(Data items)
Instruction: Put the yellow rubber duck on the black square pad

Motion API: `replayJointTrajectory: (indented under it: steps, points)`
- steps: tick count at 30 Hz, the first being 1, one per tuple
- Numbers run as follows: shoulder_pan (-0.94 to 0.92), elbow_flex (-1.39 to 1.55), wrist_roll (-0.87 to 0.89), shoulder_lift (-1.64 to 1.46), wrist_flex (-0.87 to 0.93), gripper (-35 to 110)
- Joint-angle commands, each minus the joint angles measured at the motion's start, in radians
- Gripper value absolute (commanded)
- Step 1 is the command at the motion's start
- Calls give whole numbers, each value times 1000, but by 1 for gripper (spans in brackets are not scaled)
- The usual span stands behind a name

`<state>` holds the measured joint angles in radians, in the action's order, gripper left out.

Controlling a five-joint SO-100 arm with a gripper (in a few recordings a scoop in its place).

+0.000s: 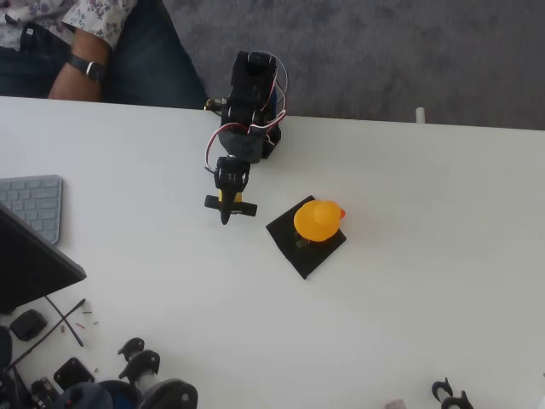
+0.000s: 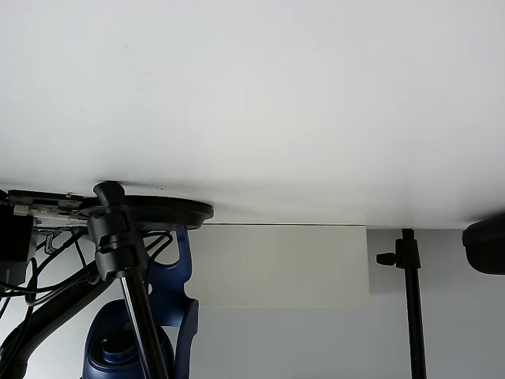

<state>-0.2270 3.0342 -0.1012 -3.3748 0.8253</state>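
- The yellow rubber duck (image 1: 318, 220) sat on the black square pad (image 1: 294, 245), hiding its middle, near the counter's (image 1: 426, 281) centre.
- My tool (image 1: 226, 213) hovered beside the pad; I couldn't tell whether its jaws were apart.

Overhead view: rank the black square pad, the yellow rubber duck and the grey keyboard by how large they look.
1. black square pad, widest outline, partly under the duck
2. grey keyboard, cut off by the picture's edge, so unsure against the pad
3. yellow rubber duck, smallest
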Motion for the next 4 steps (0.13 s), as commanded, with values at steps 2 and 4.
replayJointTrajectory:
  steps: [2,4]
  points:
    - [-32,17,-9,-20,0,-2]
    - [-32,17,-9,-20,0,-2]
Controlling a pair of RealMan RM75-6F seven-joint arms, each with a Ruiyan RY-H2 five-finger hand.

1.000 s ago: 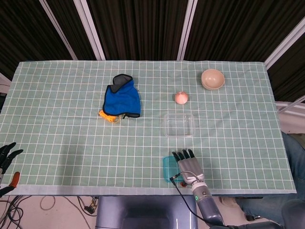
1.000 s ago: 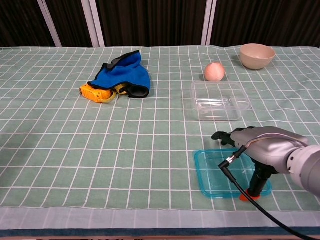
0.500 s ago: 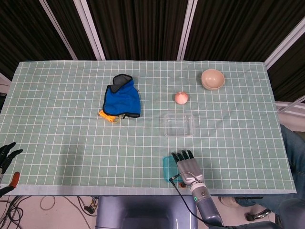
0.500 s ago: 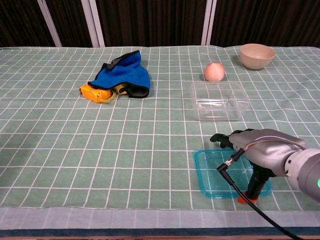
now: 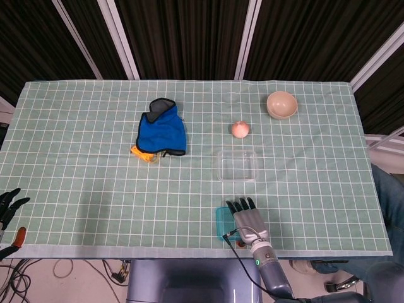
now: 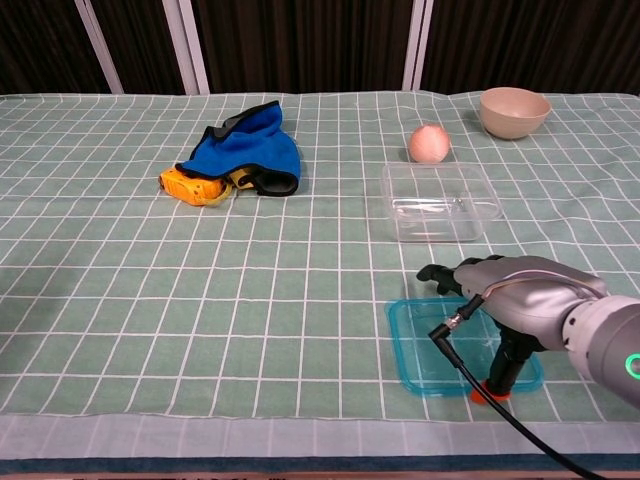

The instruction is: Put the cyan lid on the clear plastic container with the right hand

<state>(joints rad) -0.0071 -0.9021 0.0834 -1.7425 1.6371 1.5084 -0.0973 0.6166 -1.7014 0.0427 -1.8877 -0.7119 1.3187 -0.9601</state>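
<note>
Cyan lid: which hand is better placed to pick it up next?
The right hand. It sits directly over the cyan lid at the table's near edge, just in front of the clear container. The left hand hangs off the table's far left corner.

A table covered with a green checked cloth (image 5: 82,158) carries a blue cloth (image 5: 163,131) over a yellow object (image 6: 190,186), a pink fruit (image 5: 240,129), a beige bowl (image 5: 281,105), a clear plastic container (image 5: 237,165) and, near the front edge, a cyan lid (image 6: 425,345).
</note>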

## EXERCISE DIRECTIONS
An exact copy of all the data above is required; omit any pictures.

## EXERCISE OUTPUT
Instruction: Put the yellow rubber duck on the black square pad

Motion API: `replayJointTrajectory: (indented under it: steps, points)`
- steps: tick count at 30 Hz, the first being 1, one per tuple
- Numbers run as follows: shoulder_pan (-0.94 to 0.92), elbow_flex (-1.39 to 1.55), wrist_roll (-0.87 to 0.89), shoulder_lift (-1.64 to 1.46), wrist_flex (-0.87 to 0.93), gripper (-35 to 110)
- Joint-angle commands, each minus the joint angles measured at the motion's start, in radians
- Gripper value absolute (commanded)
- Step 1 is the command at the motion's start
- Calls give whole numbers, each value times 1000, but by 1 for gripper (spans in brackets are not scaled)
- The usual span stands behind a name

`<state>` holds the measured joint angles in radians, in the action's order, gripper left out.

Controlling a five-joint SO-100 arm with a gripper (in a few recordings a scoop in its place).

+0.000s: 
+0.000s: 

<state>-0.2270 3.0342 -0.1012 -3.3748 0.8253</state>
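- The yellow rubber duck (image 1: 318, 220) sat on the black square pad (image 1: 294, 245), hiding its middle, near the counter's (image 1: 426, 281) centre.
- My tool (image 1: 226, 213) hovered beside the pad; I couldn't tell whether its jaws were apart.

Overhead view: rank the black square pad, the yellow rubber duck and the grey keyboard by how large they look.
1. black square pad, widest outline, partly under the duck
2. grey keyboard, cut off by the picture's edge, so unsure against the pad
3. yellow rubber duck, smallest
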Motion for the next 4 steps (0.13 s), as commanded, with values at steps 2 and 4.
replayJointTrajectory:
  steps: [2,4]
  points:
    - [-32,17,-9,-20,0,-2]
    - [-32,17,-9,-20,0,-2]
Controlling a pair of RealMan RM75-6F seven-joint arms, each with a Ruiyan RY-H2 five-finger hand.

1.000 s ago: 
1.000 s ago: 
0.500 s ago: 
0.500 s ago: 
now: 
now: 

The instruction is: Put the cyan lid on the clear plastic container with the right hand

<state>(joints rad) -0.0071 -0.9021 0.0834 -1.7425 1.6371 1.5084 -0.0973 0.6166 -1.7014 0.0427 -1.8877 -0.7119 1.3187 -0.9601</state>
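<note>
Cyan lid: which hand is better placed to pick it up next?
The right hand. It sits directly over the cyan lid at the table's near edge, just in front of the clear container. The left hand hangs off the table's far left corner.

A table covered with a green checked cloth (image 5: 82,158) carries a blue cloth (image 5: 163,131) over a yellow object (image 6: 190,186), a pink fruit (image 5: 240,129), a beige bowl (image 5: 281,105), a clear plastic container (image 5: 237,165) and, near the front edge, a cyan lid (image 6: 425,345).
</note>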

Nothing else is required to complete the output.